Data excerpts:
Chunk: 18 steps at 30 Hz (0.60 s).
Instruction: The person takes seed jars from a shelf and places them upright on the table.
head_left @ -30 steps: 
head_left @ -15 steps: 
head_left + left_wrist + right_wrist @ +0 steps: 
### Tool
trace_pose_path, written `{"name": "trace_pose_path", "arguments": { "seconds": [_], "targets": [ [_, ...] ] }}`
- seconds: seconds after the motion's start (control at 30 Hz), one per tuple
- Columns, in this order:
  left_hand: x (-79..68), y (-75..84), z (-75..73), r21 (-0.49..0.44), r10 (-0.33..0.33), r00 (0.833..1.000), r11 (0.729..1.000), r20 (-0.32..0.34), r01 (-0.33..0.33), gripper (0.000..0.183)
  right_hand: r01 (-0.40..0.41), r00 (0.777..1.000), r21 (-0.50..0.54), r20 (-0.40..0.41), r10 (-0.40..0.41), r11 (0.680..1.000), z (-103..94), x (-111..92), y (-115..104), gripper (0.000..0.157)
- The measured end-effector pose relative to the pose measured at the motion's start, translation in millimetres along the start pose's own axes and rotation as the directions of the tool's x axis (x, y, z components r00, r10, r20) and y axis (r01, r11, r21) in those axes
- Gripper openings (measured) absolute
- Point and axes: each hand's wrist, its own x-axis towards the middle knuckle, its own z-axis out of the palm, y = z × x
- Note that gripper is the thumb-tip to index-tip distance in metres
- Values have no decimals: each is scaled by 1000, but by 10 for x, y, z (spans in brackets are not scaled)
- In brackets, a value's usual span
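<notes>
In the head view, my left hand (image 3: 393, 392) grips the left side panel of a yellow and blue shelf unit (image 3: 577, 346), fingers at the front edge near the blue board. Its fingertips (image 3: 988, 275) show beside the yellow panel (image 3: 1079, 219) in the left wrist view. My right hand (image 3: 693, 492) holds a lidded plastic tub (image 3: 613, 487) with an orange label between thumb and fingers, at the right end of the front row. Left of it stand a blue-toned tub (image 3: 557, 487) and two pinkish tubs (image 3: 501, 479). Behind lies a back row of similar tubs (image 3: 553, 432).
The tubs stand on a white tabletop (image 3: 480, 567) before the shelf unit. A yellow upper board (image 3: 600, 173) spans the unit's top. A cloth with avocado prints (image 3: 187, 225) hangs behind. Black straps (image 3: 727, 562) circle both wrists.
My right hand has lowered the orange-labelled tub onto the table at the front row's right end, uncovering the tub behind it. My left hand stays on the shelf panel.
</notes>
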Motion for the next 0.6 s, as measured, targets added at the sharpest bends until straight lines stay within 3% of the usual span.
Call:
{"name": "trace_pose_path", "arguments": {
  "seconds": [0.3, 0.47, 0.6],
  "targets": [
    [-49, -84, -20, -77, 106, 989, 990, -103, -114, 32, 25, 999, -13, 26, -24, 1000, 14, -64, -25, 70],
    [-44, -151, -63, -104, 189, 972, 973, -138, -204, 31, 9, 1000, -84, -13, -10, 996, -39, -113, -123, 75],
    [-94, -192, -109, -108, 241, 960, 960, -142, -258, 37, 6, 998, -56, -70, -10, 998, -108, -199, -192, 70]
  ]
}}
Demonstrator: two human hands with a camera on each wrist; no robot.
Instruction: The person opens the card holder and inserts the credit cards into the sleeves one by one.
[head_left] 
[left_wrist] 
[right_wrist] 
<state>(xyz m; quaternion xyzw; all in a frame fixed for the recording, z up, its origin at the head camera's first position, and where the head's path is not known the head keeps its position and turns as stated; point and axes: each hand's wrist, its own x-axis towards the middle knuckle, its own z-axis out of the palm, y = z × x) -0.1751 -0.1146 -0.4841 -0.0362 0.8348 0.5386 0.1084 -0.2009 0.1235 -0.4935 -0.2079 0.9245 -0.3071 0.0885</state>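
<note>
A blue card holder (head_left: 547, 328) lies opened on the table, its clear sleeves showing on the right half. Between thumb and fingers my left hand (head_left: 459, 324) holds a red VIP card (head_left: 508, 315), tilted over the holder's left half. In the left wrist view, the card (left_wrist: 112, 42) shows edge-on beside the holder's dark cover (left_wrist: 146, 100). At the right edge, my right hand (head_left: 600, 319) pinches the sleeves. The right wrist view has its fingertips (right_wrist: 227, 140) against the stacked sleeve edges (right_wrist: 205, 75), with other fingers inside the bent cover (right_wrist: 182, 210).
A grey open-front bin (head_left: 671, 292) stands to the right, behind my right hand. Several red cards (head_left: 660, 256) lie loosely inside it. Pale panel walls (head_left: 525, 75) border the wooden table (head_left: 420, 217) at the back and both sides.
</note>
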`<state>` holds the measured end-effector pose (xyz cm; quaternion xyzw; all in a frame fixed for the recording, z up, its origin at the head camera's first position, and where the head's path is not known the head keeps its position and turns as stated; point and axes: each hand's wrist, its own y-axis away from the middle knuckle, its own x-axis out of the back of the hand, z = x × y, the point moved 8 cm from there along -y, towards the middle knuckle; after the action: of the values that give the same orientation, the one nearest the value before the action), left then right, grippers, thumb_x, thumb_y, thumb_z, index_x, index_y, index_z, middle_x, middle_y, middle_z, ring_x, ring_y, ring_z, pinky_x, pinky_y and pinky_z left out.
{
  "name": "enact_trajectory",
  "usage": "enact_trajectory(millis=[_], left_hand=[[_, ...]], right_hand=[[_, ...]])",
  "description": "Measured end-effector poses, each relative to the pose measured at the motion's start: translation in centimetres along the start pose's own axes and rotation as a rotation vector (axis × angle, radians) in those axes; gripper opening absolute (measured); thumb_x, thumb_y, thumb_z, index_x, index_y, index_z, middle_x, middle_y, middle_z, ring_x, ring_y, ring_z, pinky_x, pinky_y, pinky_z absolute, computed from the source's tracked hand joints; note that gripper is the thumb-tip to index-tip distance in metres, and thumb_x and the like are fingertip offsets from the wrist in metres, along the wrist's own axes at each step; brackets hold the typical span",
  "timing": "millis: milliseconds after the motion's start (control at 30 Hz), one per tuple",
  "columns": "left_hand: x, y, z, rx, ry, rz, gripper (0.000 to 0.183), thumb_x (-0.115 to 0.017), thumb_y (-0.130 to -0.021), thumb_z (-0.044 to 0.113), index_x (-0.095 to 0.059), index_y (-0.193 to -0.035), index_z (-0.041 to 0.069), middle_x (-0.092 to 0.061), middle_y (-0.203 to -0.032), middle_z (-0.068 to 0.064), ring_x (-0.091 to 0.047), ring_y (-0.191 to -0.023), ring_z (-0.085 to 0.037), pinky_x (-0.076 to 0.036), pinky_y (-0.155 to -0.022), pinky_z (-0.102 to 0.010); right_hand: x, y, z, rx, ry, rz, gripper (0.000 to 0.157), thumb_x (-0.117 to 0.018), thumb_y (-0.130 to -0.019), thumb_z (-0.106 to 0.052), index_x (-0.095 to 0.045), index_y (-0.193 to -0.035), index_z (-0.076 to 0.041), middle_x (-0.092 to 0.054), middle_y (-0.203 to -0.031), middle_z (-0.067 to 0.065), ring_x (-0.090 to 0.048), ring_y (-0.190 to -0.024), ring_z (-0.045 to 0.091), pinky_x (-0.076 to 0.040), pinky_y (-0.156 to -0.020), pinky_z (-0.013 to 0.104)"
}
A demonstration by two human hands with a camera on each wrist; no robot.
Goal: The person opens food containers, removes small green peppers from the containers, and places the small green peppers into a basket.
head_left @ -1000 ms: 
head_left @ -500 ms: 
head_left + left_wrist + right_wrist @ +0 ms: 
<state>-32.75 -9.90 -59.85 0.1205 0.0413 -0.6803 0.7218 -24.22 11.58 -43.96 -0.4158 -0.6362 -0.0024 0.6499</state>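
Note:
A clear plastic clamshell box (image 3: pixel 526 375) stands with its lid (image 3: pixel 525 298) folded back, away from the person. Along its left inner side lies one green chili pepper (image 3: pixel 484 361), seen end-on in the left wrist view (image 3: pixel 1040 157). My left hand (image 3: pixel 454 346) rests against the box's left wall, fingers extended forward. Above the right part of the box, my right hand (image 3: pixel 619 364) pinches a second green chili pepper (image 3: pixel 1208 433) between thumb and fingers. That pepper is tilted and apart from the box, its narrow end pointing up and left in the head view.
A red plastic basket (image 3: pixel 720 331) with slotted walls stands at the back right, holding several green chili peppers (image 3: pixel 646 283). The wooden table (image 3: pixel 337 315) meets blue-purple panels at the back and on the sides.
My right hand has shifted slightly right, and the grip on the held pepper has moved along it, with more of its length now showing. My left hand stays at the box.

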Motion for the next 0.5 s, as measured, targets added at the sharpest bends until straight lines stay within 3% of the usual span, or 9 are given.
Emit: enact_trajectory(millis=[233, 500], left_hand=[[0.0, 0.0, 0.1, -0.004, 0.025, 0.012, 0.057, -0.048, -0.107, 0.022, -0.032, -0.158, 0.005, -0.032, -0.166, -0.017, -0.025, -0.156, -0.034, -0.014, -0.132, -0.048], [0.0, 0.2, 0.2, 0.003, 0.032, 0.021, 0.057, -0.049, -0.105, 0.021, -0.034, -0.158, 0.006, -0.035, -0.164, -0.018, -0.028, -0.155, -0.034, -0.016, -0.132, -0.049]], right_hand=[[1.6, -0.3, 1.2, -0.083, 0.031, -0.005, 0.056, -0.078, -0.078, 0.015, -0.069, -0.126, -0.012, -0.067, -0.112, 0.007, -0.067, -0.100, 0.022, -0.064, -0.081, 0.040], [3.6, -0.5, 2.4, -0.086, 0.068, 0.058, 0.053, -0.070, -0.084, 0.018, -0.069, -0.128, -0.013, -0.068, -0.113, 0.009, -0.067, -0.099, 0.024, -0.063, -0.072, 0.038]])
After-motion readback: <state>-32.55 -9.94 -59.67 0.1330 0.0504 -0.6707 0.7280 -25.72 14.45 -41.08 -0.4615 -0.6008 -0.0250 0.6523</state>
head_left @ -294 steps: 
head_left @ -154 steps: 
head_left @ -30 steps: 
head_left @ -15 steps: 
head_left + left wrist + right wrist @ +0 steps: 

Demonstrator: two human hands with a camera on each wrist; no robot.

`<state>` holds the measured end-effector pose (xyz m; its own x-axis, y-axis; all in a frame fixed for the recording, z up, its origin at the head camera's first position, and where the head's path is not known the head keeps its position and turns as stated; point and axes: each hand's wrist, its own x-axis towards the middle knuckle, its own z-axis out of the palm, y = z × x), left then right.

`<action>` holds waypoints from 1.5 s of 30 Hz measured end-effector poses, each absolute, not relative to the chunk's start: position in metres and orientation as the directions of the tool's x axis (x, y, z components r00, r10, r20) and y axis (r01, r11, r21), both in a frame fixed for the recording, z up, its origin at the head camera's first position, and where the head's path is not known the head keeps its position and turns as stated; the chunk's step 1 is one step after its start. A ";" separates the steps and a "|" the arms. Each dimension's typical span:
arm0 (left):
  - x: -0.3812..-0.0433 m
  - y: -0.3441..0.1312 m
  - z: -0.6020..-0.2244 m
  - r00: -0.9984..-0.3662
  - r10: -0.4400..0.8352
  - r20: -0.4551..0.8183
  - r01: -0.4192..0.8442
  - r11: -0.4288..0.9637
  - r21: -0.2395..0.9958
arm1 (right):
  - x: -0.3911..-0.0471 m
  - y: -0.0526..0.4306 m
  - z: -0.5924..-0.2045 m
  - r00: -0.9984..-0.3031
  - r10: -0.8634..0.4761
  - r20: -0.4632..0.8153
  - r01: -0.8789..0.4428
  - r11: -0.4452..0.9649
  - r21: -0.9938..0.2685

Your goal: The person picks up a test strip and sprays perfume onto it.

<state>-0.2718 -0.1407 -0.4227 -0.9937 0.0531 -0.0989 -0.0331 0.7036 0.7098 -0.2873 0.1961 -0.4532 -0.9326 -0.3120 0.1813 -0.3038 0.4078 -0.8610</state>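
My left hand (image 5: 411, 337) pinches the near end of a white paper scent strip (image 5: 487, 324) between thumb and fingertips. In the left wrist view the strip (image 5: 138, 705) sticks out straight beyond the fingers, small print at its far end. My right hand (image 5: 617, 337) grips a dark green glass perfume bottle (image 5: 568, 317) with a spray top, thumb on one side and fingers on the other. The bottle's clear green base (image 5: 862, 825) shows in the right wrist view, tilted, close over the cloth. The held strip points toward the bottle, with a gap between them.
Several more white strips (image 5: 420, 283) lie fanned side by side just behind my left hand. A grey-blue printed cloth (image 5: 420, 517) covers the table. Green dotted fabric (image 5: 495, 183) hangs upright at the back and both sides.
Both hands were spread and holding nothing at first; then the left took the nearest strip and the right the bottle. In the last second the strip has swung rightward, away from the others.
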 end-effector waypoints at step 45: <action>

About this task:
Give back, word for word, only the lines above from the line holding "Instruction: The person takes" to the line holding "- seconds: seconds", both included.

Result of this task:
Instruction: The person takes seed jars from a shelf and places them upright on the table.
head_left @ -30 steps: 
head_left @ -15 steps: 
head_left + left_wrist + right_wrist @ +0 steps: 
### Tool
trace_pose_path, written `{"name": "trace_pose_path", "arguments": { "seconds": [_], "targets": [ [_, ...] ] }}`
- seconds: seconds after the motion's start (control at 30 Hz), one per tuple

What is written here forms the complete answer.